What's a hard dependency and what's a soft dependency?

There are three different dependency parsers (implementations of Magento\Setup\Module\Dependency\ParserInterface):

  • code: looks for classes used in code
  • config/xml: looks for dependencies in module declaration
  • composer/json: looks for dependencies in composer.json

The only one that makes a distinction between hard and soft dependencies is the composer parser (see: Magento\Setup\Module\Dependency\Parser\Composer\Json::extractDependencies())

A soft dependency is a package, listed in "suggest", a hard dependency a package in "require".

The default dependency type is hard, that means dependencies found by the other parsers are always hard (see Magento\Setup\Module\Dependency\Report\Dependency\Data\Dependency::__construct()).


A simple and clear explanation (from the Magento U fundamentals course):

Hard dependency

Implies that a module cannot function without the other modules on which it depends.

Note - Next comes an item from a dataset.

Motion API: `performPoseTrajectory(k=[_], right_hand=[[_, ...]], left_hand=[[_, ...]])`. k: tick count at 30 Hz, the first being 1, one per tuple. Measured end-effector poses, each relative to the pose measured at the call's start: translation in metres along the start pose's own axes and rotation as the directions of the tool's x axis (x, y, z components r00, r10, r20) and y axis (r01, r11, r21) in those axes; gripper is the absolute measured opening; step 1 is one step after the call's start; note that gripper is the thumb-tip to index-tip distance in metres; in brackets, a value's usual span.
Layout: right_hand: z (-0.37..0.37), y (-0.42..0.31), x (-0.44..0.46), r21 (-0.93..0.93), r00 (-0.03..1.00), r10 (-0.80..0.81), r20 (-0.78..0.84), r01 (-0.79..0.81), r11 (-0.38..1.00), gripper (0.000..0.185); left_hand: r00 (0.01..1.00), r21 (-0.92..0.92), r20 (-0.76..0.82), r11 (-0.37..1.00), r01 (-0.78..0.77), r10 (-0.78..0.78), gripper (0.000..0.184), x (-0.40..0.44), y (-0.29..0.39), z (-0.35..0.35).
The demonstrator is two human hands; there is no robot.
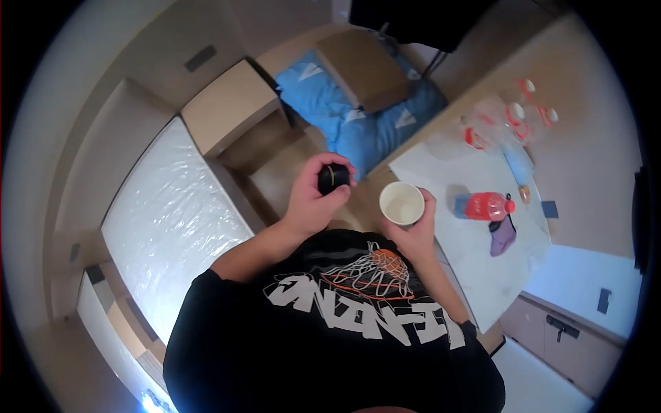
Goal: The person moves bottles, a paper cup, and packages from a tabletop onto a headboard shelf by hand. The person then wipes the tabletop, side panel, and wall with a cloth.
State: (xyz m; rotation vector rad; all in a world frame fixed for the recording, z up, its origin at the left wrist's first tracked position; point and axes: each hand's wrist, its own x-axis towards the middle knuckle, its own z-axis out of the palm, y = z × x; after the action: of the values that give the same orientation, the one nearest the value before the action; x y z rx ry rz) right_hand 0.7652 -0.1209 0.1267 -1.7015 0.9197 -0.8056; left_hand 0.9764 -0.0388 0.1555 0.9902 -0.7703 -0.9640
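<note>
My left hand (311, 199) is closed around a small, rounded black object (332, 178) with a thin gold line across it; its exact kind is unclear. To the right of it, my right hand (418, 237) grips a white paper cup (402, 204) from the side. The cup's mouth faces up toward me, and its inside looks empty. Both hands are raised in front of my chest, apart from each other. The cup is near the left edge of a white table (475, 275).
On the table lie a red-labelled bottle (487, 206), a purple item (503, 236) and several clear bottles (485, 124). A plastic-wrapped mattress (172, 213) is at left, beside a wooden cabinet (231, 103). Ahead, a brown box (363, 69) rests on blue bedding (358, 141).
</note>
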Motion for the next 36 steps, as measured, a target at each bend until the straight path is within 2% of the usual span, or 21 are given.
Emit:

Example of hard dependencies include:

  • The module contains code that directly uses logic from another module (instances, class constants, static methods, public class properties, interfaces and traits).
  • The module contains strings that include class names, methods names, class constants, class properties, interfaces, and traits from another module.
  • The module de-serializes an object declared in another module.
  • The module uses or modifies the database tables used by another module.

Magento_AdminNotification has a hard dependency on Magento_Store

Soft dependency

Implies that a module can function without the other modules on which it depends.

Example of soft dependencies include:

  • The module directly checks another module's availability.
  • The module extends another module's configuration.
  • The module extends another module's layout.

Magento_AdvancedPricingImportExport has a soft dependency on Magento_CatalogImportExport with code like this:

if (!$model instanceof \Magento\CatalogImportExport\Model\Export\Product\Type\AbstractType) {
    throw new \Magento\Framework\Exception\LocalizedException(
        __(
            'Entity type model must be an instance of'
            . ' \Magento\CatalogImportExport\Model\Export\Product\Type\AbstractType'
        )
    );
}

If a module uses code from another module, it should declare the dependency explicitly.